Securities and Exchange Commission v. Andrew J. Kandelapas, No. 18-cv-02637 (N.D. Ill. filed Apr. 12, 2018)

The Securities and Exchange Commission has obtained a consent judgment against the former CEO of a penny stock company, whom the SEC charged with making false and misleading statements in the company's SEC filings and press releases and with manipulating the company's stock.

The SEC alleged that Andrew J. Kandalepas, the former CEO of Wellness Center USA, Inc., took $450,000 in unauthorized withdrawals from the company, which he disguised as salary, prepayments, or loans in annual and quarterly reports the company filed with the SEC. Kandalepas also allegedly caused Wellness to issue press releases that announced non-existent sales of medical devices.

Kandalepas also allegedly manipulated Wellness' stock by secretly trading in a friend's brokerage account and coordinated trades with a consultant he hired to solicit investments. The SEC charged the consultant, Matthew T. Mushlin, with acting as an unregistered broker.

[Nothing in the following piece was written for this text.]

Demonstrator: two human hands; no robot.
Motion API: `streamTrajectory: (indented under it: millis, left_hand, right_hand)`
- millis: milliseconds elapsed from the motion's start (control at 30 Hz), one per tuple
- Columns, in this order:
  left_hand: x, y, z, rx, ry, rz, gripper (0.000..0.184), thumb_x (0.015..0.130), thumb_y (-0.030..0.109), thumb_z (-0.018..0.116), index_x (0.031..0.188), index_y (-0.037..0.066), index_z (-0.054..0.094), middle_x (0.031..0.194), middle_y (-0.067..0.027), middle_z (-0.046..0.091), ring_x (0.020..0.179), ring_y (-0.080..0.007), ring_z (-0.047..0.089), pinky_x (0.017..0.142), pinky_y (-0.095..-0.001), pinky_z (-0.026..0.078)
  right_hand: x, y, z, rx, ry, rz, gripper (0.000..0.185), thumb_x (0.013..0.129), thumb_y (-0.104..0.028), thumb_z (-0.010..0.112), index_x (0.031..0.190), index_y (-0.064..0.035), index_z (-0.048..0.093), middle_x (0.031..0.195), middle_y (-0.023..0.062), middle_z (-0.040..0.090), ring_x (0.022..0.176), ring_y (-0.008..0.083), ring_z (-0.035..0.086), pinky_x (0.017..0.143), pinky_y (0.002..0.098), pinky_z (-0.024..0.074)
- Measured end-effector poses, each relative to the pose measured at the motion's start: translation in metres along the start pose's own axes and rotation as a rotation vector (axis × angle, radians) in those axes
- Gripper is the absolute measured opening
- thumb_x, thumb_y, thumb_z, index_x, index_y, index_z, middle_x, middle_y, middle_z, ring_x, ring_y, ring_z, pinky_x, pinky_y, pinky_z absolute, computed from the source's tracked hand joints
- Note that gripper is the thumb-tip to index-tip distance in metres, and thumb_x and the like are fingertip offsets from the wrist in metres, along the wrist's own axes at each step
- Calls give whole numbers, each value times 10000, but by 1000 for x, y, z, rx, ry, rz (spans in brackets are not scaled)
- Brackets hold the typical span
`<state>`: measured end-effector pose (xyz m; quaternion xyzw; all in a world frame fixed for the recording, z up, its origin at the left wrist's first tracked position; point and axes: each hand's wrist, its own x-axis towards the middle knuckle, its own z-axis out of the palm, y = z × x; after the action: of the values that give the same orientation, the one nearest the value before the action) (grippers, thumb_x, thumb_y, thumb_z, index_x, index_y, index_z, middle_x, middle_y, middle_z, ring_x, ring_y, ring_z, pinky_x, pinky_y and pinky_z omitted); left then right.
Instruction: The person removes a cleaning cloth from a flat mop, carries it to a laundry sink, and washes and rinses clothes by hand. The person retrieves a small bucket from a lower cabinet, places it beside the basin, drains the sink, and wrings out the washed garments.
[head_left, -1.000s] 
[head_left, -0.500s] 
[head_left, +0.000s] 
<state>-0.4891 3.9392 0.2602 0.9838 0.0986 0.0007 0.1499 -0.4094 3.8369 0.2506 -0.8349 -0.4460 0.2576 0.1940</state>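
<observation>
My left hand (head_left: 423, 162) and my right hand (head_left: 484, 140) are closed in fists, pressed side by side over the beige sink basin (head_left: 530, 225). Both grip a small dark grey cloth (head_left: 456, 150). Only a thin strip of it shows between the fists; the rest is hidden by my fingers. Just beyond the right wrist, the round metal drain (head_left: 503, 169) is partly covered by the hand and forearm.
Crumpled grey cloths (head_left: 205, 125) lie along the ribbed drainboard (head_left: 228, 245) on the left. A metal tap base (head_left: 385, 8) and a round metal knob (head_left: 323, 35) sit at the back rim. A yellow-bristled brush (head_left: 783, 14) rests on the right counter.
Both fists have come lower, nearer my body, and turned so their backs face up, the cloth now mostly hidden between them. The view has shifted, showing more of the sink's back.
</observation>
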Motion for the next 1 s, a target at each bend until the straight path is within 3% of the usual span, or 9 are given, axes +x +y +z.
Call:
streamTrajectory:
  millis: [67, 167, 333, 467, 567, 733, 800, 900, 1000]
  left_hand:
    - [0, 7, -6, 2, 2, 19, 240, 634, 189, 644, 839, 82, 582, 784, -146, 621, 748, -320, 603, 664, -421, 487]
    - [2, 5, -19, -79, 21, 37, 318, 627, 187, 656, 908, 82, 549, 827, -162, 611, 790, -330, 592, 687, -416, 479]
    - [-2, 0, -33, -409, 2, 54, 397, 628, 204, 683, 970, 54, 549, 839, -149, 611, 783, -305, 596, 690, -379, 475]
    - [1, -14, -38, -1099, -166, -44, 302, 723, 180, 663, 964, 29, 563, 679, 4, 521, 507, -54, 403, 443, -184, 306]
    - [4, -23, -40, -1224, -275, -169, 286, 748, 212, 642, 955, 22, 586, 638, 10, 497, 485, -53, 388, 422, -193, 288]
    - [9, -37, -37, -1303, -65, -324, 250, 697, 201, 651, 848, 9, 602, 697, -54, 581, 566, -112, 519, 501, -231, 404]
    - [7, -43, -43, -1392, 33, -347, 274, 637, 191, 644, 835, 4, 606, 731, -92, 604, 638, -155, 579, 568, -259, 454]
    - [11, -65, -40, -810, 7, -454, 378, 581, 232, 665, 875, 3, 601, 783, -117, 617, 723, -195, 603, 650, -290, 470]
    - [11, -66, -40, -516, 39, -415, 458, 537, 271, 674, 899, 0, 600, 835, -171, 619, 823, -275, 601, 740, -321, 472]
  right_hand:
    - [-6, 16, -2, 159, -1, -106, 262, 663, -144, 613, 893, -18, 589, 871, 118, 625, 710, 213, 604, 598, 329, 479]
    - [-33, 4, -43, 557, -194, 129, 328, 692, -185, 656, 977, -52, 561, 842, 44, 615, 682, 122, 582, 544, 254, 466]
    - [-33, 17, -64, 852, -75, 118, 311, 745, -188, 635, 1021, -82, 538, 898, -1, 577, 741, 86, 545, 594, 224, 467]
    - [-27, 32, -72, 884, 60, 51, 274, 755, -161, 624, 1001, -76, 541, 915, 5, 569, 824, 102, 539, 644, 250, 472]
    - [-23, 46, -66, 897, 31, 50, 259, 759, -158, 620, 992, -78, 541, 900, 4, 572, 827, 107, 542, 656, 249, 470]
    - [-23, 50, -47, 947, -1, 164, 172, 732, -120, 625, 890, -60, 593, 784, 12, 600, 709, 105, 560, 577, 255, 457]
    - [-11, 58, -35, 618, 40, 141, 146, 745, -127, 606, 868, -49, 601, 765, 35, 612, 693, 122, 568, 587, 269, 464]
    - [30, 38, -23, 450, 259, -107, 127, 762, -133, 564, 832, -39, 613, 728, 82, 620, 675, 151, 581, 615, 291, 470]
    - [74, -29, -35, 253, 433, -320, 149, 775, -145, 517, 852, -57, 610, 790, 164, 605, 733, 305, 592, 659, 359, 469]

Without admitting or denying the allegations, Kandalepas consented to the entry of the judgment, which was entered on September 26, 2018 by the U.S. District Court for the Northern District of Illinois. The judgment permanently enjoins Kandalepas from violating the antifraud provisions of Section 17(a) of the Securities Act of 1933, Section 10(b) of the Securities Exchange Act of 1934 and Rule 10b-5 thereunder, and the broker registration provisions of Section 15(a) of the Exchange Act. The judgment also bars Kandalepas from serving as an officer or director of a public company and from participating in penny stock offerings, and orders disgorgement and interest and penalties to be determined by the court.